Minimizing Unplanned Returns
In a perfect world, Emory would have a no unplanned return policy for our patients. That is, we strive to avoid any unplanned readmissions to our hospitals after a previous hospital stay. An example would be a patient who is readmitted to the hospital for a wound infection related to a surgical procedure following an initial hospital stay. There are a number of situations that can lead to patient readmissions. Some are not preventable and not all readmissions are related to a previous visit.
Readmission rate is the proportion of patients who return to the hospital within 30 days. Chemotherapy, radiation therapy, dialysis, rehabilitation, psychiatric (within 1 day) cases are excluded from the calculation as such readmissions are often planned (i.e. intentional). Hospice, Obstetric patients, Nonviable neonatal, Neonatology, and newborns are also excluded from the readmissions calculation. Otherwise, due to limitations of the data, planned readmissions are not excluded unless they fall within one of these excluded product lines.
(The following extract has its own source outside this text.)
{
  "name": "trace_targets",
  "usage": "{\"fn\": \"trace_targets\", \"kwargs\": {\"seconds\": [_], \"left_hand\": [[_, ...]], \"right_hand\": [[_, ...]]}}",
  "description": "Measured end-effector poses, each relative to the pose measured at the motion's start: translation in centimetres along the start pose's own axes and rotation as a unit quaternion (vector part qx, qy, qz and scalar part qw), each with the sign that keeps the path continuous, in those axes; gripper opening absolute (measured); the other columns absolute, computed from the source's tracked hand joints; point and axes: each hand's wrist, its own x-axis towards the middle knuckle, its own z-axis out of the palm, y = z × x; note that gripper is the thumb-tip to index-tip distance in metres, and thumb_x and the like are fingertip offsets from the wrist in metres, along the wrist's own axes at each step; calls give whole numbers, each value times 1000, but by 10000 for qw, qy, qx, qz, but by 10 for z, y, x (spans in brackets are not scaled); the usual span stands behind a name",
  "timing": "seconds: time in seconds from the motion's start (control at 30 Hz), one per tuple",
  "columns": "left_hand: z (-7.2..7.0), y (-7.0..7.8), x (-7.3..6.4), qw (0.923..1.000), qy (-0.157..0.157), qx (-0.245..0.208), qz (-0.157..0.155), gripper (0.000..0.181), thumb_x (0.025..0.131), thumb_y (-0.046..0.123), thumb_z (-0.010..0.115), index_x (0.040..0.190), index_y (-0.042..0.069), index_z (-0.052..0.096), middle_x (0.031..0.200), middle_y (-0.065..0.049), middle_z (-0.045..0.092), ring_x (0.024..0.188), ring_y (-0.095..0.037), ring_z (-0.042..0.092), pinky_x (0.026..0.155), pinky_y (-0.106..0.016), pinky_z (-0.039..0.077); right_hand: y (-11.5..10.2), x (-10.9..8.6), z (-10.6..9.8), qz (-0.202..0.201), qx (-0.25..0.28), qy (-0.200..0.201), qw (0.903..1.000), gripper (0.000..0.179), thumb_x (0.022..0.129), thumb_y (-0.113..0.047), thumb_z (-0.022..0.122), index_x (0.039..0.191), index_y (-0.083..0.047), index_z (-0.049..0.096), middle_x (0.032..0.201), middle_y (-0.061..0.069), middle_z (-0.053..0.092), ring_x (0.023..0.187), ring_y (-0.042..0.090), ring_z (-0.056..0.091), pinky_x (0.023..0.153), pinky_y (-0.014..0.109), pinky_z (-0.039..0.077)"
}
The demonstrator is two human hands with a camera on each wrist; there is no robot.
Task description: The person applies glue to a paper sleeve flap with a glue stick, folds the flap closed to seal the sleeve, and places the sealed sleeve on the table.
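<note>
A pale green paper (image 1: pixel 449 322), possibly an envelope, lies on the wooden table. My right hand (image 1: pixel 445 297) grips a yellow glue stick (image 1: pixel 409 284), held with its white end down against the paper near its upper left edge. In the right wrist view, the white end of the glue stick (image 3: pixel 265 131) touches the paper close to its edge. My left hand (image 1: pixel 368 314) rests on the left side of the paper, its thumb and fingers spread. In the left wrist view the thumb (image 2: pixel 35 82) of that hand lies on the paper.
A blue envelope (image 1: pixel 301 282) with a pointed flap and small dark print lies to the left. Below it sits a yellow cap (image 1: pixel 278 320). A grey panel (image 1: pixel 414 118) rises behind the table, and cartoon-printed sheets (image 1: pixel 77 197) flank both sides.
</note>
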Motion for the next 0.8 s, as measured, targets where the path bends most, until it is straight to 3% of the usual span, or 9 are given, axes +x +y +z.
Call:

In the case of hospital readmission rates, generally, the lower the percentage, the better. A lower score means that we were able to successfully treat patients the first time and that we have discharged patients safely and effectively. It also means that following recommended care instructions helps to keep patients from being readmitted after hospitalization, including follow-up appointments, medications, and other appropriate actions. As an academic medical center, the nature of illnesses that Emory patients have is such that our patients are more likely to have relapses necessitating readmission. This measure also includes readmissions for problems that are unrelated to the previous admission. Because of this and because relapses are not entirely preventable and because, as noted above, planned readmissions are not entirely excluded, a readmission rate of zero is not attainable. Emory’s ongoing quality improvement efforts include several programs to ensure that when our patients are discharged, they have a clear understanding of what they need to do, how to get medical help if needed and when to see their physicians in follow up.